FS#33328 - [iproute2] ip netns doesn't respect /sys in a shared namespace
Attached to Project:
Arch Linux
Opened by A Web (aweb) - Tuesday, 08 January 2013, 06:47 GMT
Last edited by Dave Reisner (falconindy) - Friday, 09 August 2013, 01:59 GMT
Opened by A Web (aweb) - Tuesday, 08 January 2013, 06:47 GMT
Last edited by Dave Reisner (falconindy) - Friday, 09 August 2013, 01:59 GMT
|
Details
Description:
On a pure systemd system (nothing in my /etc/rc.conf), periodically systemd enters a state where I cannot use systemctl, which fails with the error "Failed to get D-Bus Connection." I've found several reports on-line of this, but mostly it turns out to be people who aren't running systemd. This is not the problem in my case. Systemctl works for a while before this happens. A workaround is to run "kill -15 1", causing systemd to re-exec itself, which then fixes the problem. Note that "kill -USR1 1", which is supposed to make systemd re-connect to D-Bus, does not fix the problem. Additional info: * package version(s) systemd 196-2 * config and/or log files etc. Steps to reproduce: The problem occurs reliably when using network namespaces. Not only does systemctl not work in a non-default network namespace (which is okay), but even trying to use systemctl as a non-root user in a non-default namespace makes systemctl no longer work for root users in the default namespace (at least until you run kill -15 1). The following transcript illustrates the issue: [code] # systemctl > /dev/null # ip netns add test # ip netns exec test su -p nobody systemctl > /dev/null /usr/bin/systemctl: /usr/bin/systemctl: cannot execute binary file # systemctl > /dev/null Failed to get D-Bus connection: No connection to service manager. # [/code] Note the last systemctl is being executed as root in the default network namespace, and it fails. (To fix your system after doing this, run [code]kill -15 1[/code].) |
This task depends upon
Closed by Dave Reisner (falconindy)
Friday, 09 August 2013, 01:59 GMT
Reason for closing: Fixed
Additional comments about closing: iproute2 3.8.0
Friday, 09 August 2013, 01:59 GMT
Reason for closing: Fixed
Additional comments about closing: iproute2 3.8.0
There's no packaging bug here to fix. You can call 'mount --make-rprivate /' at boot to counteract this, and/or mention it upstream. I suspect you'd be doing the Linux community a better service by talking to iproute2 folks about how to make ip's netns feature suck a whole lot less.

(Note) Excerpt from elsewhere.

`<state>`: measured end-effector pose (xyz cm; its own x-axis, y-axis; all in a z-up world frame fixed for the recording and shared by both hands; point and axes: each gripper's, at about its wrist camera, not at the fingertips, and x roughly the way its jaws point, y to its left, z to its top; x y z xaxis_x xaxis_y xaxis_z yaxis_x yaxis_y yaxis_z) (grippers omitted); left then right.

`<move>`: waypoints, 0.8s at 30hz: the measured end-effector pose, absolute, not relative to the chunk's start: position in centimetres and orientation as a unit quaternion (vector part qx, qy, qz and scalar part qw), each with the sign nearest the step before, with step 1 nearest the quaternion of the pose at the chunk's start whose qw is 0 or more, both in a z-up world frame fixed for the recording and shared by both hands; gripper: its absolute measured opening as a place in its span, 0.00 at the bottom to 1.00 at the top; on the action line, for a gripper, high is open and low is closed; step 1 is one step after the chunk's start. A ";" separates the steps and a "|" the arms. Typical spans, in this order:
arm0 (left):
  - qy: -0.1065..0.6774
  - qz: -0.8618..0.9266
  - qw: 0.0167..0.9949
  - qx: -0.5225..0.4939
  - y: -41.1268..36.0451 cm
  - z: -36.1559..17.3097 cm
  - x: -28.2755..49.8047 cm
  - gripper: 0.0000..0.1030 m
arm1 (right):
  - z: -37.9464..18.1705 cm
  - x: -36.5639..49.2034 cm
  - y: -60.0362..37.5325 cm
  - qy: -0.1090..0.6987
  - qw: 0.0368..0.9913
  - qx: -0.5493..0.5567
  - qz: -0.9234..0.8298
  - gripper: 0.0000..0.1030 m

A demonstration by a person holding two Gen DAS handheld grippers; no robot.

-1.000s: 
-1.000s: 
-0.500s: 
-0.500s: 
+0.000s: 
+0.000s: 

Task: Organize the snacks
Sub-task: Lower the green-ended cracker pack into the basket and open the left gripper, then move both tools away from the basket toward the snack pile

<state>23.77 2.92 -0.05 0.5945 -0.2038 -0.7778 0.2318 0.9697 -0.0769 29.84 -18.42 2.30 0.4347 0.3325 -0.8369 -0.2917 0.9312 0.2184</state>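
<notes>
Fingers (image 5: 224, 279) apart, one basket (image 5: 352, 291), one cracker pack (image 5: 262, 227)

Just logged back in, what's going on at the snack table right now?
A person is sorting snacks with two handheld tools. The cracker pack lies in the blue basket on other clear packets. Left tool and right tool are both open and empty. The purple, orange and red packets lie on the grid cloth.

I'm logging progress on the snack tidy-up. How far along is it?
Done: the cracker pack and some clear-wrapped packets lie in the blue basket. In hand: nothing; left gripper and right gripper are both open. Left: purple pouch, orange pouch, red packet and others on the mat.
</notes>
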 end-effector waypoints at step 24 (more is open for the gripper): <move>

Curious, what's the use case for creating a network namespace that isn't contained within a chroot?
I agree that ip netns is particularly broken in that if you create an /etc/netns/myvpn/resolv.conf file, it bind-mounts it in both namepsaces, which makes no sense and must mean the feature has never even been tested. I guess it's also somehow breaking D-Bus, but even when I don't have an /etc/netns/myvpn directory? I thought it didn't do any bind mounts in that case. What is is mounting over to break D-Bus?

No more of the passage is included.